◆ Task statement
Write the lines below out exactly, dropping each picture.

◆ Input data
------------------------------------
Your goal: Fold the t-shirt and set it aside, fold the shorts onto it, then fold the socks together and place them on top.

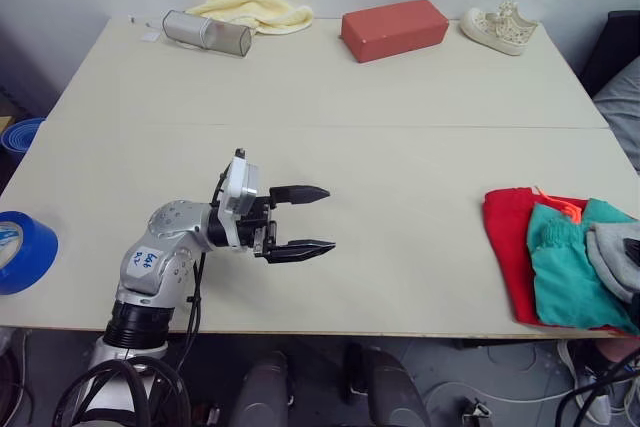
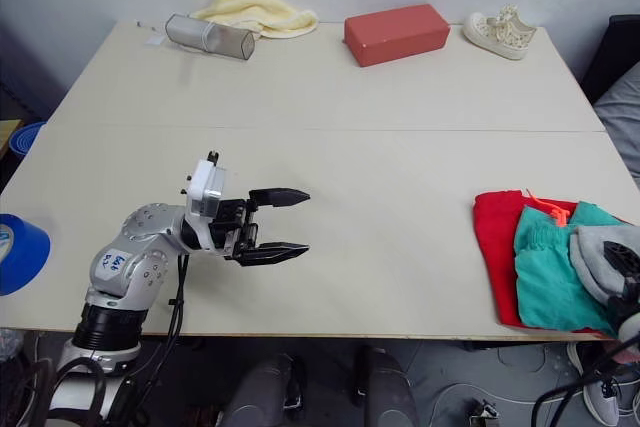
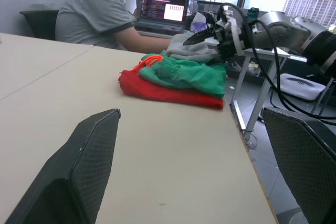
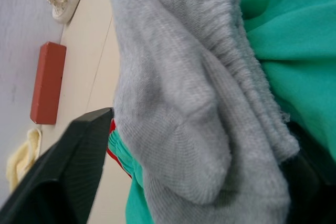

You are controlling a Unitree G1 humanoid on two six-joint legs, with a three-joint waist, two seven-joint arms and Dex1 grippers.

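Right gripper point(image 3: 210, 36) holds its fingers spread around the grey socks point(image 4: 205, 108), a soft ribbed bundle lying on the teal shorts point(image 1: 565, 267). Those are folded, orange drawstring showing, atop the folded red t-shirt point(image 1: 505, 237) at the table's point(image 1: 330, 97) near right edge. Left gripper point(image 1: 312, 219) hovers open and empty over bare tabletop, well apart.

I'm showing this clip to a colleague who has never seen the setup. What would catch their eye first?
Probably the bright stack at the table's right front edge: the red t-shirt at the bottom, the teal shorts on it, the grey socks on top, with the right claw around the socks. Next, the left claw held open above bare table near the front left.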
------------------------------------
◆ Solution for this problem
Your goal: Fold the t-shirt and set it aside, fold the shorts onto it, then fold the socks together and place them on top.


You are controlling a Unitree G1 humanoid on two six-joint legs, with a three-joint waist, two seven-joint arms and Dex1 grippers.

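Right gripper point(image 3: 210, 36) holds its fingers spread around the grey socks point(image 4: 205, 108), a soft ribbed bundle lying on the teal shorts point(image 1: 565, 267). Those are folded, orange drawstring showing, atop the folded red t-shirt point(image 1: 505, 237) at the table's point(image 1: 330, 97) near right edge. Left gripper point(image 1: 312, 219) hovers open and empty over bare tabletop, well apart.

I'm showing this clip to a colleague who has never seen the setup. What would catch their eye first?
Probably the bright stack at the table's right front edge: the red t-shirt at the bottom, the teal shorts on it, the grey socks on top, with the right claw around the socks. Next, the left claw held open above bare table near the front left.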

Besides the given answer, there is nothing more to add.